These are logs from one okta application with multitenancy configured

2

Hi @spliakos

Are you accessing both “Kibana_A” and “Kibana_B” from the same web browser ?

Could you please try either: 1) using a new “incognito” window, 2) clearing the browser cache, 3) using separate browsers / machines ?

3

Hi @Eugene7 , yes, I have tried using incognito and/or different browser, but every time from same machine. I have also tried clearing browser cache. I get the same 500 error in case of kl.exampleB.io while everything works as intended in case of kl.exampleA.io.
The errors I see in the logs are as above.

4

Hey @spliakos

Just chimming in, I seen this error.

 "http:// kl.exampleB.io/auth/saml/login?nextUrl=%2F&redirectHash=false","message":"Internal Server Error"}

I assume its from this configuration below.

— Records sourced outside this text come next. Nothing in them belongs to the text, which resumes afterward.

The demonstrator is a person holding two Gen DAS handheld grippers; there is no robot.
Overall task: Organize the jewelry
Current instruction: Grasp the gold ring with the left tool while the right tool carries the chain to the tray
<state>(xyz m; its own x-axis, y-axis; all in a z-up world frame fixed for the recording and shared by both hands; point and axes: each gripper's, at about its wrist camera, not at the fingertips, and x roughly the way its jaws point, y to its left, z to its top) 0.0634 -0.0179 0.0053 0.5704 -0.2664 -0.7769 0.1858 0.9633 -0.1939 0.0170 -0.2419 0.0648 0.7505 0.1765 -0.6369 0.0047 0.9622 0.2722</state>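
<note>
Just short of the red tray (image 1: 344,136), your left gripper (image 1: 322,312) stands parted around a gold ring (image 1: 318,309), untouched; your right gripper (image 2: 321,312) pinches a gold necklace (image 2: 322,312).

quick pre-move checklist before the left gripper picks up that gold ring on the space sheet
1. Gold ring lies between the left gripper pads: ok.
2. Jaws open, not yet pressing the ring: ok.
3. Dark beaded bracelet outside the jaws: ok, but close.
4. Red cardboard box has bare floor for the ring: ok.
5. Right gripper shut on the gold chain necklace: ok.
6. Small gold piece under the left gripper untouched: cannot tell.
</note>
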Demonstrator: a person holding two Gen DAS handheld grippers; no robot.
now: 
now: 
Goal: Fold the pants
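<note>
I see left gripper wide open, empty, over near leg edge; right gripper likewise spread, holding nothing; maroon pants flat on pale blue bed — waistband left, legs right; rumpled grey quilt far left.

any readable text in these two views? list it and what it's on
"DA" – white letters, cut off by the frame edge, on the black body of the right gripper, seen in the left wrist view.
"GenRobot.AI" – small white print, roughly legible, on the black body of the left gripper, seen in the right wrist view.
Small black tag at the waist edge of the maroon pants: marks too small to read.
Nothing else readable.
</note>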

I also seen this in your config.

transport_enabled: false

Question: Is that your fullpath?

plugins.security.ssl.transport.pemcert_filepath: tls/node.pem

Question2: Does this

plugins.security.nodes_dn:
  - 'CN=osearch-logs-*.stg.internal,OU=infra,O=Dino,C=ES'

Match this?

5

Hey @Gsmitt, sorry for late response.
To answer your questions now:

  • Question1: No this is not the full path, it’s the relative path from the installation directory.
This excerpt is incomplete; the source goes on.